講演情報
[A-8-06]筋力トレーニングにおける意識的反復運動に関するゆらぎ特性評価
◎白浜 翔馬1、南雲 健人1、野澤 昭雄1 (1. 青山学院大学)
キーワード:
ゆらぎ、DFA、筋力トレーニング
筋力トレーニングでは,対象筋や動作に意識を向けることが重要とされ,注意の向け方が筋活動に影響する可能性が報告されている。一方で,トレーニング中の意識的な動作調整や運動制御状態を客観的に評価する方法は限られている。本研究では,ベンチプレス反復周期のゆらぎ特性に着目し,意識的反復運動に関する評価指標となる可能性を基礎的に検討した。健常成人4名を対象に,胸部に意識を向けてベンチプレスを行うsingle条件と,1-back課題により注意資源を分散させるdual条件を設定した。
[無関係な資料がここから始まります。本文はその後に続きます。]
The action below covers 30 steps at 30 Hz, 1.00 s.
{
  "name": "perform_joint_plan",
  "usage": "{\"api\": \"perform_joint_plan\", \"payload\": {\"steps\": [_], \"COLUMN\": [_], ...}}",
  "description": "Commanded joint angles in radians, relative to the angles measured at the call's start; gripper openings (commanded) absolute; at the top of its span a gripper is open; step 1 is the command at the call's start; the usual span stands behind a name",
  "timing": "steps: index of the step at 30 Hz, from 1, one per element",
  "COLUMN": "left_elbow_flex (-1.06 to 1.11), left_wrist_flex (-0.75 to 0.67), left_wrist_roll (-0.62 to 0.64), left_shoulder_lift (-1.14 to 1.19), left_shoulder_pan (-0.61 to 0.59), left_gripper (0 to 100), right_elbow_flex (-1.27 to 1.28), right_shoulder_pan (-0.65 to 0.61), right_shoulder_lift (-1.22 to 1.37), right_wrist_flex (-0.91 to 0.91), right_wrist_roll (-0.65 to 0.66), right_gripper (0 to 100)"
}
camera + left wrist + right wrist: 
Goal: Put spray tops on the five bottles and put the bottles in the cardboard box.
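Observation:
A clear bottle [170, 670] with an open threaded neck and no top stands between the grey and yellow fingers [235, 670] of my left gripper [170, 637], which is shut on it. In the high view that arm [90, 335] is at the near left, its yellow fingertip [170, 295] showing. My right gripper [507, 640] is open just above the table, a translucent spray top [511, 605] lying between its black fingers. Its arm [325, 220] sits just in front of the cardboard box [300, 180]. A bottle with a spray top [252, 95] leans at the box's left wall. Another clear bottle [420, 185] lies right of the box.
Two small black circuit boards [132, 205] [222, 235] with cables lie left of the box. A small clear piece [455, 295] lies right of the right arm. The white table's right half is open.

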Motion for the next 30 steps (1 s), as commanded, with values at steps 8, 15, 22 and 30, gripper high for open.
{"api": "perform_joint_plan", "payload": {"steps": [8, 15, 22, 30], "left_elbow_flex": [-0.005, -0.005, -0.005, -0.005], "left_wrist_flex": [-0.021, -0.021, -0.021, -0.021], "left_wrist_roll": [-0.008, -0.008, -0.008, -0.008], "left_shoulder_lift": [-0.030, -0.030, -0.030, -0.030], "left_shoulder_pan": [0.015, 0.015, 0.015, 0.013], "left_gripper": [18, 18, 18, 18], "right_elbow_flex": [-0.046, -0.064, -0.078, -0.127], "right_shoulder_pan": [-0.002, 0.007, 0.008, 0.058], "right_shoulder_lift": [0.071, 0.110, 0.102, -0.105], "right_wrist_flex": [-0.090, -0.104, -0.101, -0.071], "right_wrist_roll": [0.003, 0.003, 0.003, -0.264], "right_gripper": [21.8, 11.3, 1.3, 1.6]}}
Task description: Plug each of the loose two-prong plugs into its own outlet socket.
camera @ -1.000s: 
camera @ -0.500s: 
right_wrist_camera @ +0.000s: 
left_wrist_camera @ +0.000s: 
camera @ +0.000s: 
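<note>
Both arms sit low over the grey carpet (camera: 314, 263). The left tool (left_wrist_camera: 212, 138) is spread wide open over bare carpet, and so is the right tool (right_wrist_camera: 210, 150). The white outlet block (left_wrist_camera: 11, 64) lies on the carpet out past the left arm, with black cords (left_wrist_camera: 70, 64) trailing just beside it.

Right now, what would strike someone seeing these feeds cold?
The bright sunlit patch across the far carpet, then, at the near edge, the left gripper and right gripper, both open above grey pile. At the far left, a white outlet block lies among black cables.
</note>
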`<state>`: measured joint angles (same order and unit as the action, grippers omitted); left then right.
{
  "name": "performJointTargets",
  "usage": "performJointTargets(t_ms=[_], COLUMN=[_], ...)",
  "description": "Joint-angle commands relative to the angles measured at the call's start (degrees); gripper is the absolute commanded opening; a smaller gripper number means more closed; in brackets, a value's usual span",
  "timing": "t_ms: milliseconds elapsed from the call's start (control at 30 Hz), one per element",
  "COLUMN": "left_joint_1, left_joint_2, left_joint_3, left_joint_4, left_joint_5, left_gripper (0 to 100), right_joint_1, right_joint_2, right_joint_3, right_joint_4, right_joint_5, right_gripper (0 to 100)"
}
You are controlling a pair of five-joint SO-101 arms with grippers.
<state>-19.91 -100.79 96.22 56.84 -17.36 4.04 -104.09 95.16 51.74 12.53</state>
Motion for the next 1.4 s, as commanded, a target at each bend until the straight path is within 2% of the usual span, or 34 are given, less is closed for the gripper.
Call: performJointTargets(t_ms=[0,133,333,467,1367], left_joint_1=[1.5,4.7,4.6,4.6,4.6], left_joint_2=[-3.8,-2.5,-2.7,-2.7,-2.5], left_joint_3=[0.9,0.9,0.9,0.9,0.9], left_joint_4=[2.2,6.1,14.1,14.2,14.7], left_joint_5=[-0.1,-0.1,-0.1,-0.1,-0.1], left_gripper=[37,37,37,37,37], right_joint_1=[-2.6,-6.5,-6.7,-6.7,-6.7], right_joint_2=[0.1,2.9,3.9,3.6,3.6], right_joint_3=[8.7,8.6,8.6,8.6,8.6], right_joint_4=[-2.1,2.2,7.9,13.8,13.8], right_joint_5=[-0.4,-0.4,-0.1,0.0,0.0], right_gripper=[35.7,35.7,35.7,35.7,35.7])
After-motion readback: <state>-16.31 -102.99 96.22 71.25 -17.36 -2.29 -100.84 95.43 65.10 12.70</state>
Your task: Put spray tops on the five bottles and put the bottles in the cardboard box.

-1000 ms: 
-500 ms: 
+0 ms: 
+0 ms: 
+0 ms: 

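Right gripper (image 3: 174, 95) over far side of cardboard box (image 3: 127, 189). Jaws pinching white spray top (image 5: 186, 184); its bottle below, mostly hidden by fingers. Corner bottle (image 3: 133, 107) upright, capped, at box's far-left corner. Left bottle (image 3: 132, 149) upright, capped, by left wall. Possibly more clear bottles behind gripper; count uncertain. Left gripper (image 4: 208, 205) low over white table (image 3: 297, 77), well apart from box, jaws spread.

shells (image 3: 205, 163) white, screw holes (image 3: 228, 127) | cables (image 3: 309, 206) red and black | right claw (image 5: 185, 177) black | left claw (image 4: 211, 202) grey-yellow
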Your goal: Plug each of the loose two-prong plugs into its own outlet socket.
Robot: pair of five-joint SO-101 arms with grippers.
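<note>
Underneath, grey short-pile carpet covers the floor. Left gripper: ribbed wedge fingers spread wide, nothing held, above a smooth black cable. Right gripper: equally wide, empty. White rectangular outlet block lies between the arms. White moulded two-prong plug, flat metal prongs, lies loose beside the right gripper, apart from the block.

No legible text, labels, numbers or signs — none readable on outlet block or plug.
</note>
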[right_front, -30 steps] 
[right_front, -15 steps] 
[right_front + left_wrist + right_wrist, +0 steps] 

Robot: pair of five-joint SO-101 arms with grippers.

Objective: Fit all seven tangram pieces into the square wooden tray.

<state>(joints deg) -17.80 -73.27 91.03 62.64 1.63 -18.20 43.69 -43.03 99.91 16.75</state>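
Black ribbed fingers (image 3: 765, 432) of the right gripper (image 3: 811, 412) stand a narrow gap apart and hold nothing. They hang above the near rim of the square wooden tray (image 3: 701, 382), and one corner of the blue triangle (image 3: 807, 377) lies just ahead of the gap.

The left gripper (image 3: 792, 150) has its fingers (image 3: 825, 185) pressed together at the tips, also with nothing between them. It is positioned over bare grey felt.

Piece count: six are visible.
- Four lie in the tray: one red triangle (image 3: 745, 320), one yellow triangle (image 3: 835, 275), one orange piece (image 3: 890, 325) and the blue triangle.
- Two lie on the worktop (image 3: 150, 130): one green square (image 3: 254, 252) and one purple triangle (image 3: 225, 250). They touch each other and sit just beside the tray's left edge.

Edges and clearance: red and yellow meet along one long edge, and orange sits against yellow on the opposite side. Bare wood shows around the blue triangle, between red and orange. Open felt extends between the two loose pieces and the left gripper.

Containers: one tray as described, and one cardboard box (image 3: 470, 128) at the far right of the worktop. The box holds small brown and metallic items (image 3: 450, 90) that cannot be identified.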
dual条件では安全性を考慮し,動作中の逐次回答は求めず,終了後に直前数字との一致回数を回答させ,課題成績として完全一致率を記録した。撮影動画からMediaPipe Poseにより手首,肘,肩の骨格座標を取得し,手首が最も下がる時点をボトム位置として検出した。隣接するボトム位置間の時間差を反復周期として算出し,DFAによりスケーリング指数αを求めた。被験者平均はsingle条件で0.75,dual条件で1.03となり,dual条件でαが高くなる傾向が見られた。ただし,本研究で用いた反復周期系列は50点であり,DFAによる推定精度には制約があるため,αの絶対値よりも条件間の変化傾向を探索的に評価した。以上より,反復周期のゆらぎ特性は,意識的な動作調整の関与や運動制御状態の違いを捉える手がかりとなる可能性が示唆された。